By JENNIFER BJORHUS, Star Tribune
Nobody has been fired from ROC Commercial Cleaning in Oakdale -- at least not yet. Since they got word that federal immigration officials are poring over the company's employment records, some janitors have simply quit.
Co-owner Peter Mogren said he has no idea how many of his 129 workers might walk away or be fired. One employee said nearly the entire workforce will go. Mogren is angry and bewildered. "This is new territory for me," he said.
His company is one of at least nine businesses across the Twin Cities undergoing a so-called immigration audit, part of the Obama administration's national crackdown on employers using undocumented workers. At least 2,000 people in the Twin Cities have lost their jobs in the last 18 months as a result of the Immigration and Customs Enforcement (ICE) finding that they couldn't prove their eligibility to work in the United States.
The results of ICE's audits offer a warning to businesses, especially those using low-skill workers:
•The number of audits jumped more than 50 percent last year to about 2,200 from 1,444 in 2009.
•The average fine under Obama ($21,851) has increased about 30 percent compared with the Bush era ($16,666).
•Criminal arrests of employers have jumped 45 percent since 2008. Of the 196 employers arrested last year, 42 have been sent to prison so far, with sentences ranging from time served to 3 1/2 years. Many cases are pending.
Most recently in the Twin Cities, Harvard Maintenance Inc., a New York company with operations in Minnesota, began dismissing its janitors. The company will be forced to dismiss about 240 cleaners, more than half its local workforce, following an I-9 audit of its Twin Cities offices, the union representing the workers said last week. Harvard Maintenance has declined to discuss the matter.
The surge in workplace inspections is a growing source of frustration for employers, said Bill Blazar, senior vice president of the Minnesota Chamber of Commerce. "Either way, it creates heartache for the employees, heartache for the employer, and it doesn't do communities or the economies any good either," Blazar said. "I think this is evidence for further need of comprehensive immigration reform."
A local union is calling the firings an attack on the immigrant community. The Service Employees International Union (SEIU) Local 26 in St. Paul, which represents about 5,000 local janitors and maintenance staff, is holding a vigil Sunday at Incarnation Church in south Minneapolis.
At issue are ICE's I-9 audits. The audits are a centerpiece of Obama's new strategy to hold employers accountable, as the administration shifts from arresting undocumented workers in worksite raids to targeting employers and illegal workers through employment records.
Employees fired after such audits typically aren't deported, as they were previously.
So far, the get-tough line hasn't impressed critics. They claim the arrests and fines are too weak given the estimated 8 million undocumented workers nationwide.

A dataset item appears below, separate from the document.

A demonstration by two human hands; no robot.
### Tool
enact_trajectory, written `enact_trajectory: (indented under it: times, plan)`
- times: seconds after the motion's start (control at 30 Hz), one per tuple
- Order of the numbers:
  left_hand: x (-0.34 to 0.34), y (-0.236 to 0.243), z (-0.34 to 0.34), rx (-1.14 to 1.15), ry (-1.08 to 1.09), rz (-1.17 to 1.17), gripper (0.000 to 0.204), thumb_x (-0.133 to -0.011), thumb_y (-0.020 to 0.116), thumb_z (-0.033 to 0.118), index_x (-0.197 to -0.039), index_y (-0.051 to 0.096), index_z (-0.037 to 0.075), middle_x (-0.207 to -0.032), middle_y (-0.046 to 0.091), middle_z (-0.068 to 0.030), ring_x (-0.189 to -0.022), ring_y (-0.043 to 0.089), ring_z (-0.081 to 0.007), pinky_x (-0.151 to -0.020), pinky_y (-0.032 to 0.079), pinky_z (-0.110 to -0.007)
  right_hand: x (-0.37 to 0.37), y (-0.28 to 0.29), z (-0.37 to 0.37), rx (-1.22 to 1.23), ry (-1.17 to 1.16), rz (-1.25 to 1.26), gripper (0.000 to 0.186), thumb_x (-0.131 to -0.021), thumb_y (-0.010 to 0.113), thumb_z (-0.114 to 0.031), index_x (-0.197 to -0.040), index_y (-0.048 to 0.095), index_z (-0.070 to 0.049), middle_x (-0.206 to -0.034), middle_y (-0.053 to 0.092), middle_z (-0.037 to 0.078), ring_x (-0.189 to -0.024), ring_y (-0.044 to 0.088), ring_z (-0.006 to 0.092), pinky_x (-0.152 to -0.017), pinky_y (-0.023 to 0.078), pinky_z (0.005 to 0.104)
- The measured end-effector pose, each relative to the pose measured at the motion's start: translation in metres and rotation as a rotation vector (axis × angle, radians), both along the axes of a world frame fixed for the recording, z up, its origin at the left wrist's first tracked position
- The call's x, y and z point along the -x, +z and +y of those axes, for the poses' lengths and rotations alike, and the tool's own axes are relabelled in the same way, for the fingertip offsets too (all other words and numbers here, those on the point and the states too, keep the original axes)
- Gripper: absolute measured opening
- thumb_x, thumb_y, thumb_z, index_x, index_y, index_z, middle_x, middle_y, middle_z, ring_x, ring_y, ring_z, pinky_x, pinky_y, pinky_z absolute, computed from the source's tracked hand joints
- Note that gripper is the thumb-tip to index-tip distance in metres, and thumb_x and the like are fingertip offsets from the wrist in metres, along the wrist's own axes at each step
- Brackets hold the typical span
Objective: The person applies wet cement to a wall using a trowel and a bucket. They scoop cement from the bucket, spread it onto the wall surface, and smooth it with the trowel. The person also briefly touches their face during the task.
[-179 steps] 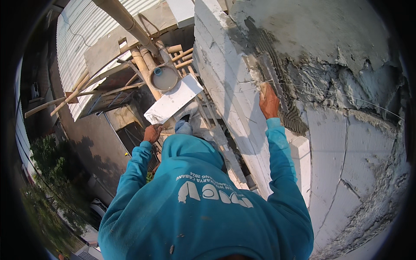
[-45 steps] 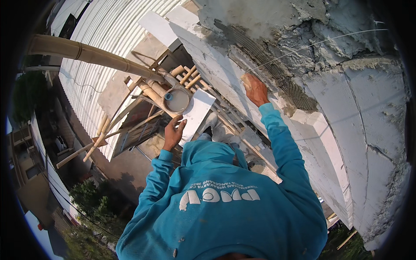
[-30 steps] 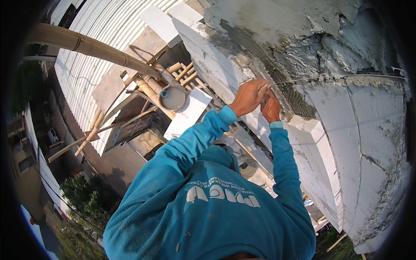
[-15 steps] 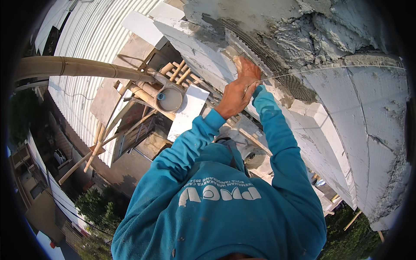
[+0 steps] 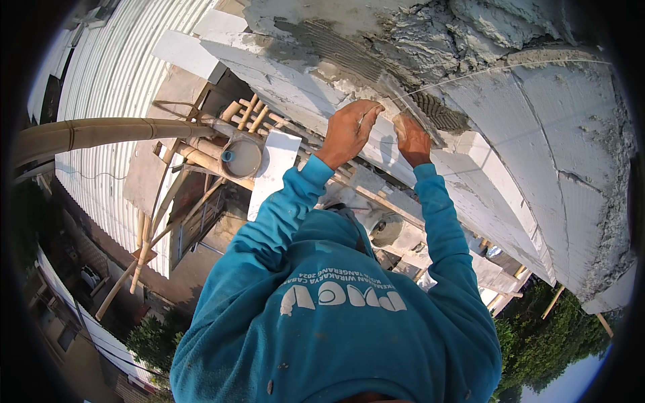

In one of the largest Twin Cities firings, about 1,200 janitors were let go from a unit of New York-based ABM Industries Inc. in 2009. ABM, with profits of $64 million, was ultimately fined about $108,000, roughly $90 per fired worker. The SEIU called it "a joke."
More than 300 businesses, large and small, have been audited and fined for violations since 2003, according to enforcement data that ICE gave the Star Tribune. Most of the businesses employ workers for physical work -- landscapers, dairy operations, roofers and restaurants, among others. No employers in Minnesota have ever been arrested for criminal violations, according to ICE, and only four have been fined since 2003, including ABM. Chipotle Mexican Grill, the burrito chain that fired 450 ineligible workers from its Minnesota workforce starting last December, isn't on the list. ICE is still investigating the Denver-based company in Virginia and Washington, D.C.
Koch Foods, one of the country's largest chicken producers with nearly $2 billion in annual sales, received the highest fine. ICE ultimately penalized the Ohio company $536,046 last year, following a 2007 raid that saw the arrests of about 160 undocumented workers.